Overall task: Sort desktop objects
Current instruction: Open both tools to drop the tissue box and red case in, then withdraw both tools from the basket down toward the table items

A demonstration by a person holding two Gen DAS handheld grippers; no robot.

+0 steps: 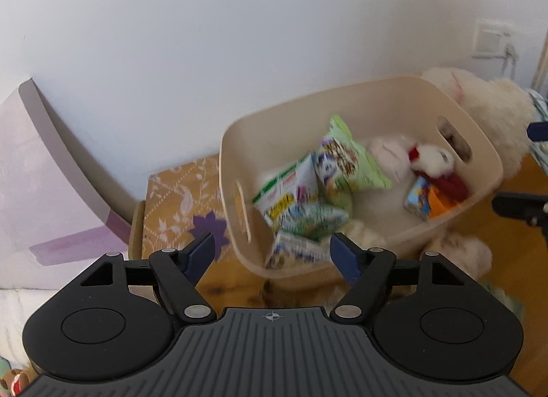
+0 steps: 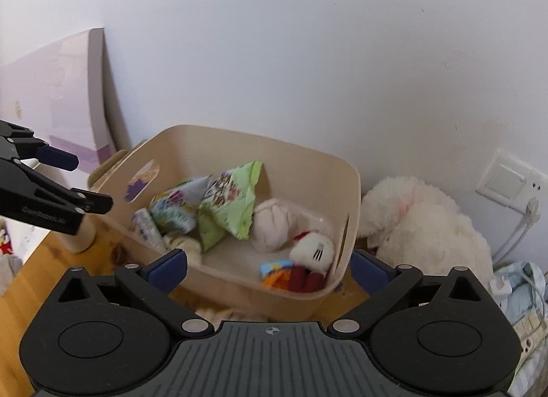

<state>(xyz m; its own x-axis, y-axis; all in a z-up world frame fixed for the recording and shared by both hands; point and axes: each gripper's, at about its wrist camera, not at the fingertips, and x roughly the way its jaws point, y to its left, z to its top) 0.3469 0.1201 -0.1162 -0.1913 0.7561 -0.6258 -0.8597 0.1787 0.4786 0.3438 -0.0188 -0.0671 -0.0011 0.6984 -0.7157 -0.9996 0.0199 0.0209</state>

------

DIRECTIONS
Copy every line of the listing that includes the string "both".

RESULT OF THE EXERCISE
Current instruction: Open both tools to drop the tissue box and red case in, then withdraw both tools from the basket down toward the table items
<state>(xyz m; its own x-axis, y-axis; all in a z-up world frame fixed for the recording and shared by both hands; point and axes: each gripper's, at about its wrist camera, not at the fingertips, and x roughly the way its jaws point, y to its left, z to its top) 0.3469 0.1201 -0.1162 -0.1913 0.7561 -0.6258 -0.8597 0.1787 0.4786 0.3438 -0.0188 -0.0671 -0.0011 0.6984 -0.7157 -0.9996 0.0199 0.0209</state>

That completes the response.